(PROVIDED MATERIAL Opens)

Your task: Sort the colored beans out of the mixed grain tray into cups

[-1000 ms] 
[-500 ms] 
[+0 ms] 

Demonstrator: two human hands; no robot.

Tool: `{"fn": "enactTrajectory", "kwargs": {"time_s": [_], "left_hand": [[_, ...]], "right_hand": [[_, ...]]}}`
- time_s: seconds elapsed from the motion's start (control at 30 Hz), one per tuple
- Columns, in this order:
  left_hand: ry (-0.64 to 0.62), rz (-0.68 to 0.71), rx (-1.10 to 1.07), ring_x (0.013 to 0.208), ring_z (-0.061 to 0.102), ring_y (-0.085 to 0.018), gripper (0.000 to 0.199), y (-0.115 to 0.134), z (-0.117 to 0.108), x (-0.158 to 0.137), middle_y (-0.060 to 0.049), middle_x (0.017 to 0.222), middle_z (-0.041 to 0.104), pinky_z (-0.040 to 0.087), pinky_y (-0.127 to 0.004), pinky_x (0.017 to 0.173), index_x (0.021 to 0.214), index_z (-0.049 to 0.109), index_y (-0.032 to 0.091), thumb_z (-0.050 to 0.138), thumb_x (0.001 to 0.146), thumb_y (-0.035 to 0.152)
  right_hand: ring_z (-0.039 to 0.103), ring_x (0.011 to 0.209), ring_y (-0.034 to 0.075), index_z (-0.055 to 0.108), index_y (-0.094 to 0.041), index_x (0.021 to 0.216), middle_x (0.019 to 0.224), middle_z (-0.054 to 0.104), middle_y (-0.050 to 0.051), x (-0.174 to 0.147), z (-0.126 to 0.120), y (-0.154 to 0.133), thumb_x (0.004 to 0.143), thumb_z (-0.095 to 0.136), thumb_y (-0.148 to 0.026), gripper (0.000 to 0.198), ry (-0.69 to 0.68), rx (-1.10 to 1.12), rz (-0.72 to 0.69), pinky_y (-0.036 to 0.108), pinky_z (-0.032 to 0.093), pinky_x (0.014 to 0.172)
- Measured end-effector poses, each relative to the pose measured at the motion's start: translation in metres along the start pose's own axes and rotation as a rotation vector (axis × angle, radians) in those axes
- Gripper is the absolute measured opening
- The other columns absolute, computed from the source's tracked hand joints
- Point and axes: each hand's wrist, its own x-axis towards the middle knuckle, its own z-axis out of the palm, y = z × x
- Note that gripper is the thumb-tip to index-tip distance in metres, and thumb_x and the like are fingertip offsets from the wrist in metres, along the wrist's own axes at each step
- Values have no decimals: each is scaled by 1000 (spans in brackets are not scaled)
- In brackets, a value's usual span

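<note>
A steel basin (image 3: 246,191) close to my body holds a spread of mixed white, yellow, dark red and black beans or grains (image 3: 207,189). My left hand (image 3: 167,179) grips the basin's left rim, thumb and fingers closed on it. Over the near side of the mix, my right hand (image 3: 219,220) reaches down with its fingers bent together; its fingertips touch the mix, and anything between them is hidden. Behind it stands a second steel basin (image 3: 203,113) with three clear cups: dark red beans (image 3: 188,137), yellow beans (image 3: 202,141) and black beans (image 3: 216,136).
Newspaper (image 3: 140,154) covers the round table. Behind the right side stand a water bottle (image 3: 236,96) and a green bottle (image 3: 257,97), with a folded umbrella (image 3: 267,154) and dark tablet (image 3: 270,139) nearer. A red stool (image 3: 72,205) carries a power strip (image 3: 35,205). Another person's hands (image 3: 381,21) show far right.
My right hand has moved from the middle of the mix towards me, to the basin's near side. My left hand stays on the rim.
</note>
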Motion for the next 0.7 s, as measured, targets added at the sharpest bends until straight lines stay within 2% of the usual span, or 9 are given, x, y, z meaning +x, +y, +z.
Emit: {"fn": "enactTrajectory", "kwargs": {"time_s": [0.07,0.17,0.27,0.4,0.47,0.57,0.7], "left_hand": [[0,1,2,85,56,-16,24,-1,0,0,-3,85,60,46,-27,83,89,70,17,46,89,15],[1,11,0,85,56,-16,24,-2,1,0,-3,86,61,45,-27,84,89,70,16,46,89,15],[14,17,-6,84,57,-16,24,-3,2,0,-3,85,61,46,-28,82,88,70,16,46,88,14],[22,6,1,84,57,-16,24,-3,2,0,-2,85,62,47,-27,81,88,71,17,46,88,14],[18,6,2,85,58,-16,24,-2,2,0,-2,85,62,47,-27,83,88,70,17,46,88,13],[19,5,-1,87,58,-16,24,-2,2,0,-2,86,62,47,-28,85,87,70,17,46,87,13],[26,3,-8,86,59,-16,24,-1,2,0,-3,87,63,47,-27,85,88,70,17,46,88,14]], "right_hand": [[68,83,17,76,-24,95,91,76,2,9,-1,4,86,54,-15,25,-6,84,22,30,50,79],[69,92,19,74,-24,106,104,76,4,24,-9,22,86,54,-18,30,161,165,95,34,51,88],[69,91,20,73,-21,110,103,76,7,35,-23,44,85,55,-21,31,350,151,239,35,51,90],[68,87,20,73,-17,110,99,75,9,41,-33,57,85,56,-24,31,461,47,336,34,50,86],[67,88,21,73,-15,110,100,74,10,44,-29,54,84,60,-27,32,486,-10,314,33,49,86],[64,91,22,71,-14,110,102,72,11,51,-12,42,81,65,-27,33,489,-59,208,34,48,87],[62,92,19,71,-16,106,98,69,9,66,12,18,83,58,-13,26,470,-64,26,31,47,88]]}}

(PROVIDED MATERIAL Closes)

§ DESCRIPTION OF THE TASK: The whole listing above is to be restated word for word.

§ WRITTEN SOLUTION:
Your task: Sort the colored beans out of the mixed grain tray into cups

[-1000 ms] 
[-500 ms] 
[+0 ms] 

Demonstrator: two human hands; no robot.

Tool: `{"fn": "enactTrajectory", "kwargs": {"time_s": [_], "left_hand": [[_, ...]], "right_hand": [[_, ...]]}}`
- time_s: seconds elapsed from the motion's start (control at 30 Hz), one per tuple
- Columns, in this order:
  left_hand: ry (-0.64 to 0.62), rz (-0.68 to 0.71), rx (-1.10 to 1.07), ring_x (0.013 to 0.208), ring_z (-0.061 to 0.102), ring_y (-0.085 to 0.018), gripper (0.000 to 0.199), y (-0.115 to 0.134), z (-0.117 to 0.108), x (-0.158 to 0.137), middle_y (-0.060 to 0.049), middle_x (0.017 to 0.222), middle_z (-0.041 to 0.104), pinky_z (-0.040 to 0.087), pinky_y (-0.127 to 0.004), pinky_x (0.017 to 0.173), index_x (0.021 to 0.214), index_z (-0.049 to 0.109), index_y (-0.032 to 0.091), thumb_z (-0.050 to 0.138), thumb_x (0.001 to 0.146), thumb_y (-0.035 to 0.152)
  right_hand: ring_z (-0.039 to 0.103), ring_x (0.011 to 0.209), ring_y (-0.034 to 0.075), index_z (-0.055 to 0.108), index_y (-0.094 to 0.041), index_x (0.021 to 0.216), middle_x (0.019 to 0.224), middle_z (-0.054 to 0.104), middle_y (-0.050 to 0.051), x (-0.174 to 0.147), z (-0.126 to 0.120), y (-0.154 to 0.133), thumb_x (0.004 to 0.143), thumb_z (-0.095 to 0.136), thumb_y (-0.148 to 0.026), gripper (0.000 to 0.198), ry (-0.69 to 0.68), rx (-1.10 to 1.12), rz (-0.72 to 0.69), pinky_y (-0.036 to 0.108), pinky_z (-0.032 to 0.093), pinky_x (0.014 to 0.172)
- Measured end-effector poses, each relative to the pose measured at the motion's start: translation in metres along the start pose's own axes and rotation as a rotation vector (axis × angle, radians) in those axes
- Gripper is the absolute measured opening
- The other columns absolute, computed from the source's tracked hand joints
- Point and axes: each hand's wrist, its own x-axis towards the middle knuckle, its own z-axis out of the palm, y = z × x
- Note that gripper is the thumb-tip to index-tip distance in metres, and thumb_x and the like are fingertip offsets from the wrist in metres, along the wrist's own axes at each step
- Values have no decimals: each is scaled by 1000 (spans in brackets are not scaled)
- In brackets, a value's usual span

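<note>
A steel basin (image 3: 246,191) close to my body holds a spread of mixed white, yellow, dark red and black beans or grains (image 3: 207,189). My left hand (image 3: 167,179) grips the basin's left rim, thumb and fingers closed on it. Over the near side of the mix, my right hand (image 3: 219,220) reaches down with its fingers bent together; its fingertips touch the mix, and anything between them is hidden. Behind it stands a second steel basin (image 3: 203,113) with three clear cups: dark red beans (image 3: 188,137), yellow beans (image 3: 202,141) and black beans (image 3: 216,136).
Newspaper (image 3: 140,154) covers the round table. Behind the right side stand a water bottle (image 3: 236,96) and a green bottle (image 3: 257,97), with a folded umbrella (image 3: 267,154) and dark tablet (image 3: 270,139) nearer. A red stool (image 3: 72,205) carries a power strip (image 3: 35,205). Another person's hands (image 3: 381,21) show far right.
My right hand has moved from the middle of the mix towards me, to the basin's near side. My left hand stays on the rim.
</note>
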Motion for the next 0.7 s, as measured, targets added at the sharpest bends until straight lines stay within 2% of the usual span, or 9 are given, x, y, z meaning +x, +y, +z.
Emit: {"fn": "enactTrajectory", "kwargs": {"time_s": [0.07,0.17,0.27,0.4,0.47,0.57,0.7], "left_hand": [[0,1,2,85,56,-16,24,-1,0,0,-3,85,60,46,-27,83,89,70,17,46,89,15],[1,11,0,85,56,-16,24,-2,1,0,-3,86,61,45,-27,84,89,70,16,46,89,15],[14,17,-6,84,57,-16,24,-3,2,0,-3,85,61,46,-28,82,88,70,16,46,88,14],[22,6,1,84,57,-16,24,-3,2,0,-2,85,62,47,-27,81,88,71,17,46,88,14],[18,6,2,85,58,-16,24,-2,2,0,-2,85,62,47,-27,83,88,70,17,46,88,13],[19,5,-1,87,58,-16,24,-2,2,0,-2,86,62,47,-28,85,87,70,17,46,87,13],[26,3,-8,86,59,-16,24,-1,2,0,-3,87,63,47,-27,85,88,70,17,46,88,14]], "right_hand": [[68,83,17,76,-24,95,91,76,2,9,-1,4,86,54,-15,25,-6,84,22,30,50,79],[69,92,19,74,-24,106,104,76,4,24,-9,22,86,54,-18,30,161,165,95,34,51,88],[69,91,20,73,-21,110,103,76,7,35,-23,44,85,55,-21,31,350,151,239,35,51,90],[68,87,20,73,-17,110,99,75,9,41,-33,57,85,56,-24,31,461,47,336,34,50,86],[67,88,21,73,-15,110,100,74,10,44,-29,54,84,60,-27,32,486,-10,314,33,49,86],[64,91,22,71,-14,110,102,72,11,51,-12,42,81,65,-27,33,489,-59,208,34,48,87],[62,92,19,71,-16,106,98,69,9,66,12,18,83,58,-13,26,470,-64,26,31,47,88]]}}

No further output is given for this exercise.